### WHAT IS EXPECTED:
From first line to last, copy the material below exactly.

### DATA SHOWN:
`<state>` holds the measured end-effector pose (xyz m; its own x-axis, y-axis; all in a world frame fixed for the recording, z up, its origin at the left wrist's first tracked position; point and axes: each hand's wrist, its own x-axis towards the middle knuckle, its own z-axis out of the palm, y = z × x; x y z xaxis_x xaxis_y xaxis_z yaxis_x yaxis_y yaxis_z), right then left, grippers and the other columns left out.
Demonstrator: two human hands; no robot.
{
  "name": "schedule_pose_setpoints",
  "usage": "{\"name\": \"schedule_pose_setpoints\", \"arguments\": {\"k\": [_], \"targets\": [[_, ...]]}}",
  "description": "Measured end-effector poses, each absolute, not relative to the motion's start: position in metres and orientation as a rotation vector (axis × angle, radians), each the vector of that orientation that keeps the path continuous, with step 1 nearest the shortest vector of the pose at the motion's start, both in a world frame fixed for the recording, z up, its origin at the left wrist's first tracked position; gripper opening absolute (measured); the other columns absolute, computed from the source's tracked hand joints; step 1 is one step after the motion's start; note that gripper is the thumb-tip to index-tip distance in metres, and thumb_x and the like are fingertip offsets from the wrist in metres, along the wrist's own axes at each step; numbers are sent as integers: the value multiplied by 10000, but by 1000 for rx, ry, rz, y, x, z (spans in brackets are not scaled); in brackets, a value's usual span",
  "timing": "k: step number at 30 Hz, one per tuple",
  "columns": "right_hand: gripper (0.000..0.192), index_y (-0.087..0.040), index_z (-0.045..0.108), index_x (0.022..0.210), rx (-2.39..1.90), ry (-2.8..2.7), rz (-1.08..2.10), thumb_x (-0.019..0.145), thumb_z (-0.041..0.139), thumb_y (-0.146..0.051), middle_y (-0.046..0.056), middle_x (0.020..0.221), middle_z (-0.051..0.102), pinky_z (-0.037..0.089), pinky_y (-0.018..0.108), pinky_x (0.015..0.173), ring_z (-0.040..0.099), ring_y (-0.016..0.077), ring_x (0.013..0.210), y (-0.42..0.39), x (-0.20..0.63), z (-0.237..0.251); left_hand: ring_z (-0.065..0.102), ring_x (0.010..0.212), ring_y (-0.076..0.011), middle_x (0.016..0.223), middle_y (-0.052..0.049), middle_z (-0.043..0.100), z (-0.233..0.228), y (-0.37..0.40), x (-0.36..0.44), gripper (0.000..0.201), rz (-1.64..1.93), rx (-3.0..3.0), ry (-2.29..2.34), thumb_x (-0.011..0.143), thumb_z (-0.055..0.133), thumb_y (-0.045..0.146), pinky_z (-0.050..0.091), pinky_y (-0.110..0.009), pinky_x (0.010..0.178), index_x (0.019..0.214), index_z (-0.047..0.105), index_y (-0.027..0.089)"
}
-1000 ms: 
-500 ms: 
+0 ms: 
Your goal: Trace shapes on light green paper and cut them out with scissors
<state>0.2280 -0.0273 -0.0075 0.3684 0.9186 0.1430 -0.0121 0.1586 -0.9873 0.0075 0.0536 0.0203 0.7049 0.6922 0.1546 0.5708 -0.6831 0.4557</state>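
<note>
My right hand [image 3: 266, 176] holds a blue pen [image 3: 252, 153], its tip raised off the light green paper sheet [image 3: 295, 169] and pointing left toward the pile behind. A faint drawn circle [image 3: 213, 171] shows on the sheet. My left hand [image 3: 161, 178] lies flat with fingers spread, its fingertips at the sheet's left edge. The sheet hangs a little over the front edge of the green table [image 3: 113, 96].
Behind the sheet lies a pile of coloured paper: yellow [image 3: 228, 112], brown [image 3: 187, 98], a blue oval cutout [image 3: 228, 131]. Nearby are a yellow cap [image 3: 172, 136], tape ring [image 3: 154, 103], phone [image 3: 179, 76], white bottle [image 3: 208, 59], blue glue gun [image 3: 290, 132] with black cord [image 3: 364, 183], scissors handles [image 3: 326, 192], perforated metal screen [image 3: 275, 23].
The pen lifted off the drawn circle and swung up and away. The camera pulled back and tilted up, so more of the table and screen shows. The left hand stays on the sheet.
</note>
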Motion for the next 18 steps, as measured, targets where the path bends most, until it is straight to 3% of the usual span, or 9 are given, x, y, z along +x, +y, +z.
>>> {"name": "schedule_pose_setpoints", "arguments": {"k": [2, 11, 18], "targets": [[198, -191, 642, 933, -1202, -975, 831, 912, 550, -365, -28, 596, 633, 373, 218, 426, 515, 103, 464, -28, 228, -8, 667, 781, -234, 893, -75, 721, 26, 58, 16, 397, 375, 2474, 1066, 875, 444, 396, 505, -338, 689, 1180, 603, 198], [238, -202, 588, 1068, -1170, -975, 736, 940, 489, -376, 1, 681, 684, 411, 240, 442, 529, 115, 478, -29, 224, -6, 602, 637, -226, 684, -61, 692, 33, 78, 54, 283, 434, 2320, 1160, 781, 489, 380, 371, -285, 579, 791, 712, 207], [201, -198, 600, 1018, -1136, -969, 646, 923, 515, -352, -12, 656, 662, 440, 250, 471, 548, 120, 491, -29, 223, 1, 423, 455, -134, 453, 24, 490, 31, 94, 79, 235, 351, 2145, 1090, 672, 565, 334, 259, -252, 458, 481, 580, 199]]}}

### RESPONSE TO THIS EXERCISE:
`<state>` holds the measured end-effector pose (xyz m; its own x-axis, y-axis; all in a world frame fixed for the recording, z up, its origin at the left wrist's first tracked position; point and axes: each hand's wrist, its own x-axis towards the middle knuckle, its own z-axis out of the palm, y = z × x; x y z xaxis_x xaxis_y xaxis_z yaxis_x yaxis_y yaxis_z), right then left, grippers and the other columns left out.
Demonstrator: two human hands; no robot.
{
  "name": "schedule_pose_setpoints",
  "usage": "{\"name\": \"schedule_pose_setpoints\", \"arguments\": {\"k\": [_], \"targets\": [[_, ...]]}}",
  "description": "Measured end-effector poses, each absolute, not relative to the motion's start: position in metres and orientation as a rotation vector (axis × angle, radians), each the vector of that orientation that keeps the path continuous, with step 1 nearest the shortest vector of the pose at the motion's start, both in a world frame fixed for the recording, z up, its origin at the left wrist's first tracked position; gripper opening absolute (measured); the other columns absolute, computed from the source's tracked hand joints; step 1 is one step after the motion's start; note that gripper is the thumb-tip to index-tip distance in metres, and thumb_x and the like are fingertip offsets from the wrist in metres, along the wrist's own axes at each step; numbers are sent as integers: the value multiplied by 10000, but by 1000 for rx, ry, rz, y, x, z (spans in brackets are not scaled); in brackets, a value's usual span",
  "timing": "k: step number at 30 Hz, one per tuple",
  "columns": "right_hand: gripper (0.000..0.192), index_y (-0.087..0.040), index_z (-0.045..0.108), index_x (0.022..0.210), rx (-2.39..1.90), ry (-2.8..2.7), rz (-1.08..2.10), thumb_x (-0.019..0.145), thumb_z (-0.041..0.139), thumb_y (-0.146..0.051), middle_y (-0.046..0.056), middle_x (0.020..0.221), middle_z (-0.051..0.102), pinky_z (-0.037..0.089), pinky_y (-0.018..0.108), pinky_x (0.015..0.173), ring_z (-0.040..0.099), ring_y (-0.016..0.077), ring_x (0.013..0.210), y (-0.42..0.39), x (-0.20..0.63), z (-0.237..0.251); left_hand: ring_z (-0.065..0.102), ring_x (0.010..0.212), ring_y (-0.076..0.011), middle_x (0.016..0.223), middle_y (-0.052..0.049), middle_z (-0.043..0.100), z (-0.233..0.228), y (-0.37..0.40), x (-0.36..0.44), gripper (0.000..0.201), rz (-1.64..1.93), rx (-3.0..3.0), ry (-2.29..2.34), thumb_x (-0.011..0.143), thumb_z (-0.055..0.133), thumb_y (-0.045..0.146), pinky_z (-0.050..0.091), pinky_y (-0.110..0.009), pinky_x (0.010..0.178), index_x (0.019..0.214), index_z (-0.047..0.105), index_y (-0.027..0.089)"
}
-1000 ms: 
-500 ms: 
+0 ms: 
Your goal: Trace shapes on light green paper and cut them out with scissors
<state>0.2280 -0.0273 -0.0075 0.3684 0.9186 0.1430 -0.0121 0.1586 -0.9873 0.0075 0.0536 0.0203 0.7049 0.6922 0.1546 0.5708 -0.6831 0.4557</state>
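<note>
My right hand [image 3: 266, 176] holds a blue pen [image 3: 252, 153], its tip raised off the light green paper sheet [image 3: 295, 169] and pointing left toward the pile behind. A faint drawn circle [image 3: 213, 171] shows on the sheet. My left hand [image 3: 161, 178] lies flat with fingers spread, its fingertips at the sheet's left edge. The sheet hangs a little over the front edge of the green table [image 3: 113, 96].
Behind the sheet lies a pile of coloured paper: yellow [image 3: 228, 112], brown [image 3: 187, 98], a blue oval cutout [image 3: 228, 131]. Nearby are a yellow cap [image 3: 172, 136], tape ring [image 3: 154, 103], phone [image 3: 179, 76], white bottle [image 3: 208, 59], blue glue gun [image 3: 290, 132] with black cord [image 3: 364, 183], scissors handles [image 3: 326, 192], perforated metal screen [image 3: 275, 23].
The pen lifted off the drawn circle and swung up and away. The camera pulled back and tilted up, so more of the table and screen shows. The left hand stays on the sheet.
</note>
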Motion for the next 18 steps, as measured, targets where the path bends most, until it is straight to 3% of the usual span, or 9 are given, x, y, z along +x, +y, +z.
>>> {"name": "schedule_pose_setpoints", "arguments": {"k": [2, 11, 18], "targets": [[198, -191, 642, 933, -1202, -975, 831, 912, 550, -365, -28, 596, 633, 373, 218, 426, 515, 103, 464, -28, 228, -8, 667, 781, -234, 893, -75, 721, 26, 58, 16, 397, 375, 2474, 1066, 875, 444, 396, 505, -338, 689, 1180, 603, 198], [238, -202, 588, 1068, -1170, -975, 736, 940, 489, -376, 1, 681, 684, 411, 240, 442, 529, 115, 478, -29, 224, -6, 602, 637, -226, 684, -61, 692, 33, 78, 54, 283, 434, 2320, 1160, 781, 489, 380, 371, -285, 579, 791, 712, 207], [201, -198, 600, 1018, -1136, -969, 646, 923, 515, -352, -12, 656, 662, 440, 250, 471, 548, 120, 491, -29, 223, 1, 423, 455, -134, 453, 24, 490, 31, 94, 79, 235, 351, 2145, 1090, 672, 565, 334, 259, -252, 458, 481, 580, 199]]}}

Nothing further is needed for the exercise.